After being pushed out of the international financial system, Venezuela has grown its commercial, financial, diplomatic, political, and security relationship with other sanctioned regimes, including Iran, China, Russia, Nicaragua, and Cuba, which have themselves contested the results of the opposition election and reiterated support for Maduro.
More states with a nominally anti-Western posture, such as Bolivia, South Africa, Turkey, and Ethiopia, are also providing some support given that some of their interests align with Maduro’s. These relationships lead to a circle of mutual assistance wherein the leaders’ political survival is ensured through a permanent flow of commerce and cash between these regimes.
These states now have a vested interest in preventing an adversary to their interests from entering the Palacio de Miraflores, and Maduro knows it. Sanctions are much less harmful to the regime than they were years ago.
Maduro’s calculation is simple: Whether he decides to hold a fully democratic election against Machado, a sham election like in 2018, or to fully overtake the country through military force, Maduro will have sufficient support on his side.
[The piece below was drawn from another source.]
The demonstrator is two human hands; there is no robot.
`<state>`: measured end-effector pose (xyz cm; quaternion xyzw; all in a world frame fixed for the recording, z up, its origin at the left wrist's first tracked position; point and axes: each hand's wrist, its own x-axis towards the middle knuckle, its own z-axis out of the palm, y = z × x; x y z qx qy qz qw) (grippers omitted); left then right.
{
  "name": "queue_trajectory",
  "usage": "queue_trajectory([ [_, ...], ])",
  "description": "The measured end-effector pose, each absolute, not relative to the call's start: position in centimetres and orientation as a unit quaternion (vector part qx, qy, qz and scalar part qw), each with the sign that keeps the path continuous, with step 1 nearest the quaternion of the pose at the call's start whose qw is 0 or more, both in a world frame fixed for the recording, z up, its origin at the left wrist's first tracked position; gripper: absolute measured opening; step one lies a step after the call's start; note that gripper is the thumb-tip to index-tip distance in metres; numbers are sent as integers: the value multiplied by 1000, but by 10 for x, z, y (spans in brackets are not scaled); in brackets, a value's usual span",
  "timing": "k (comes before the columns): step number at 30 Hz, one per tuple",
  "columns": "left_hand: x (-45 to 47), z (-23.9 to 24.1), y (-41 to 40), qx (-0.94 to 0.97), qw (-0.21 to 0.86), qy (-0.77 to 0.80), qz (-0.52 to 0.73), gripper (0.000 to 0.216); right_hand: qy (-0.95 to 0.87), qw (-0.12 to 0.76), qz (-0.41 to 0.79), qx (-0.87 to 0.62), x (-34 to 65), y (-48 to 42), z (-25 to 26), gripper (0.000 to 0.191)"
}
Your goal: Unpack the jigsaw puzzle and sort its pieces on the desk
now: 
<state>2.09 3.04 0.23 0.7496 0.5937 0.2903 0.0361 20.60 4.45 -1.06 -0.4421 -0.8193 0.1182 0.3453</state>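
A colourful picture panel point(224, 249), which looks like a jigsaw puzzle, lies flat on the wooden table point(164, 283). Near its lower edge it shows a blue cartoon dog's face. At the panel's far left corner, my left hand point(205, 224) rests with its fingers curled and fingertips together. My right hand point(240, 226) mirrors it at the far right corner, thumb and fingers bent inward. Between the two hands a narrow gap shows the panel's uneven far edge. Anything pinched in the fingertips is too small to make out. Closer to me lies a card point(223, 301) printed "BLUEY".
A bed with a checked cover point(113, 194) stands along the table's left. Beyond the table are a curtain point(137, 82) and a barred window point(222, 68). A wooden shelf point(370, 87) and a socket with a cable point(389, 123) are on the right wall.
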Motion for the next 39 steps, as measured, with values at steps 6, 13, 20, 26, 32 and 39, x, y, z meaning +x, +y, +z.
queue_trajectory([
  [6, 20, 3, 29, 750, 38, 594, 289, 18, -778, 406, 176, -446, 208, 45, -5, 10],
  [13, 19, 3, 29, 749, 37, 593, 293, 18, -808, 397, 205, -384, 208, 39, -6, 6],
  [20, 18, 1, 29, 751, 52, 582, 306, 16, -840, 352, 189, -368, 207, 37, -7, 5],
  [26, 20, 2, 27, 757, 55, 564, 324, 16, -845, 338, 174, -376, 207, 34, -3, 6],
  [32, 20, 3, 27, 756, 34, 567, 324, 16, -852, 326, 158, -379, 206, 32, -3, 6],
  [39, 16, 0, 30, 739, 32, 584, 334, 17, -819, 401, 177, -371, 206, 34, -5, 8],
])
Credible polls show Maduro has the backingt of 58 percent of voting intentions (compared to Machado’s 23 percent), with many in the resistance, particularly those with the financial capability to organize contestation efforts, having already left the country.
Whether the U.S. foreign policy establishment likes it or not, Maduro, like his predecessor Hugo Chávez, will use any foreign pressure the U.S. decides to undertake to his political advantage. If sanctions are lifted, Maduro will keep attacking the opposition while boasting about his negotiating genius. If sanctions are put back on, Maduro will parade as a martyr again to his crowd of adoring supporters, meanwhile using the tried-and-tested alternative global order offered by sanctioned regimes to ensure the regime’s security.
Some left-wing governments in the region are also offering rhetorical and material support to Maduro, heightening the regional cost of regime change. With this deal and other domestic political wins — including slashing the poverty rate by a quarter in two years, regaining international recognition, and raising oil production— Maduro’s support will likely consolidate.
The regime also has the added benefit of violent support from the colectivos (pro-Maduro thugs who intimidate the opposition), the military and intelligence services, drug cartels, the state mediaapparatus, and a number of foreign governments. On the off-chance that Maduro ultimately loses the election, these interests might collectively ensure that a peaceful transition of power is impossible without significant military involvement from the West — cooperation that the West is likely unwilling or unable to offer.
Maduro’s rise to power demonstrates how difficult he will be to unseat.